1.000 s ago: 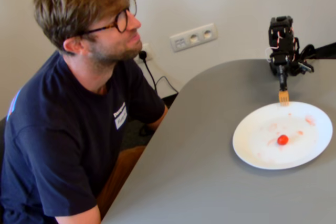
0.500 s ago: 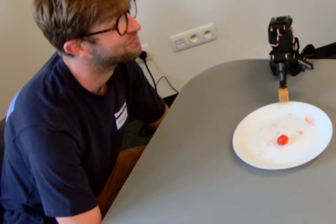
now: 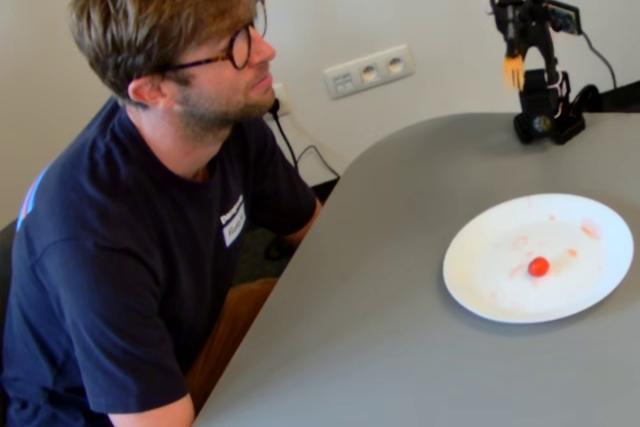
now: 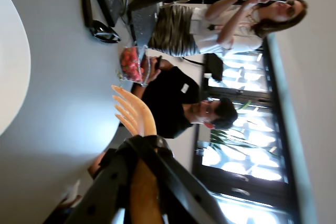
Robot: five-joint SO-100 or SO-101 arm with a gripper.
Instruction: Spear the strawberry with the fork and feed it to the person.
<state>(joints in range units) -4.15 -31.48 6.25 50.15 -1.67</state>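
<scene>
Grey desk [image 3: 400, 347] is carrying a white plate [image 3: 470, 287] where the strawberry [image 3: 538, 266] is lying, well below and in front of the raised arm, whose jaws are pinching the fork [image 3: 513, 71], tines pointing down.

The table [image 3: 400, 277] is smooth, matt grey. The plate [image 3: 500, 292] looks glossy white, perhaps ceramic. The fork [image 4: 135, 113] seems pale matt plastic, the gripper [image 4: 137, 150] black plastic. The strawberry [image 3: 538, 266] shines slightly.
</scene>
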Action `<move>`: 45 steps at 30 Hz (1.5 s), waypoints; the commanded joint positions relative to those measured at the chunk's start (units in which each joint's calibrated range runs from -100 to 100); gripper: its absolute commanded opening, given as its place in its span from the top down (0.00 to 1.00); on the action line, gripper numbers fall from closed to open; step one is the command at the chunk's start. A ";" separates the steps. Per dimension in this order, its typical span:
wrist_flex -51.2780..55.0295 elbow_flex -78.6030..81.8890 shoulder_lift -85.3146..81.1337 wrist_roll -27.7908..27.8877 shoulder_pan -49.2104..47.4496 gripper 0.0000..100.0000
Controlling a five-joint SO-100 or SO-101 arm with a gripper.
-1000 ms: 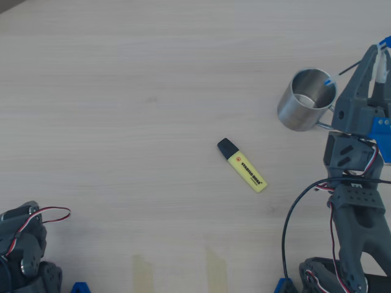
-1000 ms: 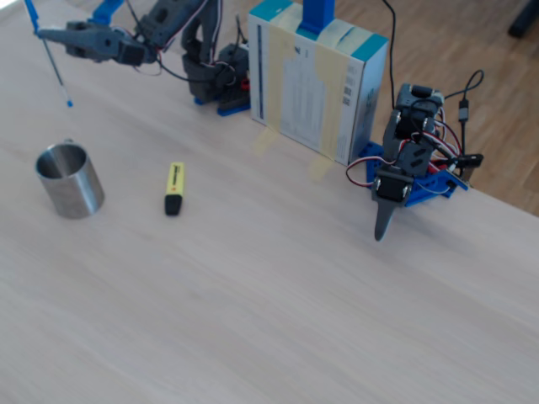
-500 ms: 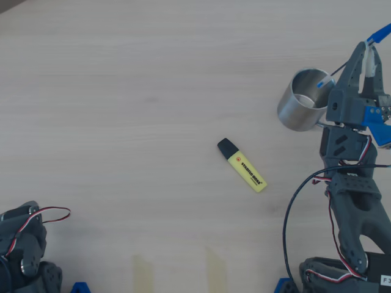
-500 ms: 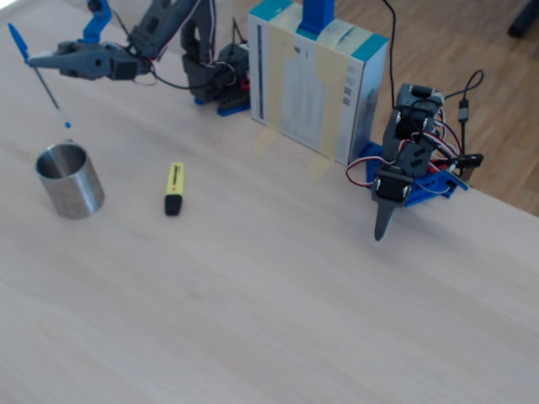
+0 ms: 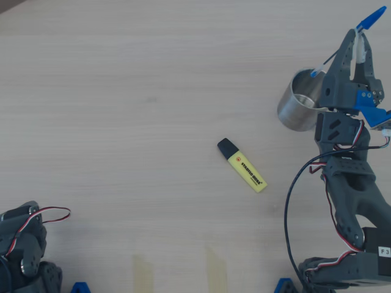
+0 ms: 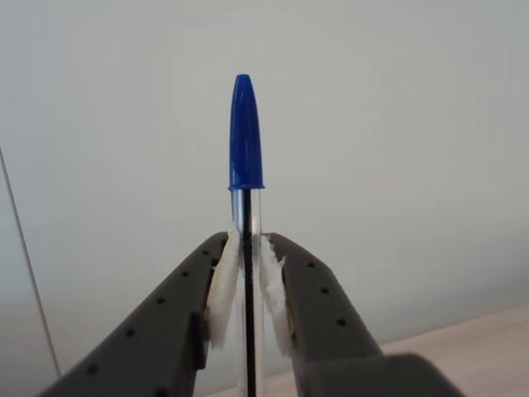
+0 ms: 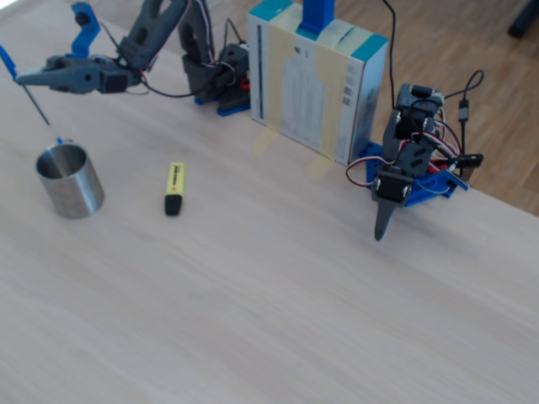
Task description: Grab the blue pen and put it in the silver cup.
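My gripper (image 5: 357, 38) is shut on the blue pen (image 5: 371, 19), gripping its barrel between white-padded fingers. In the wrist view the pen (image 6: 245, 132) stands upright between the pads, blue cap up, gripper (image 6: 246, 252) closed around it. In the overhead view the pen slants, its lower end over the far rim of the silver cup (image 5: 299, 101). In the fixed view the gripper (image 7: 25, 80) holds the pen (image 7: 8, 61) above the upright cup (image 7: 69, 181), with the pen's lower tip just above the rim.
A yellow highlighter with a black cap (image 5: 242, 165) lies on the wooden table near the cup and also shows in the fixed view (image 7: 174, 187). A second arm (image 7: 408, 168) rests at the table edge. A cardboard box (image 7: 320, 76) stands behind.
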 commanded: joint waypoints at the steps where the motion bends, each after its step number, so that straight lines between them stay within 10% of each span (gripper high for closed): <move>1: -0.18 -4.40 1.45 0.11 -0.58 0.98; 45: 0.08 0.68 8.52 2.19 1.68 0.98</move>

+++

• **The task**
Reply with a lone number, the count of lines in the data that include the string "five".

• **Completed exercise**
2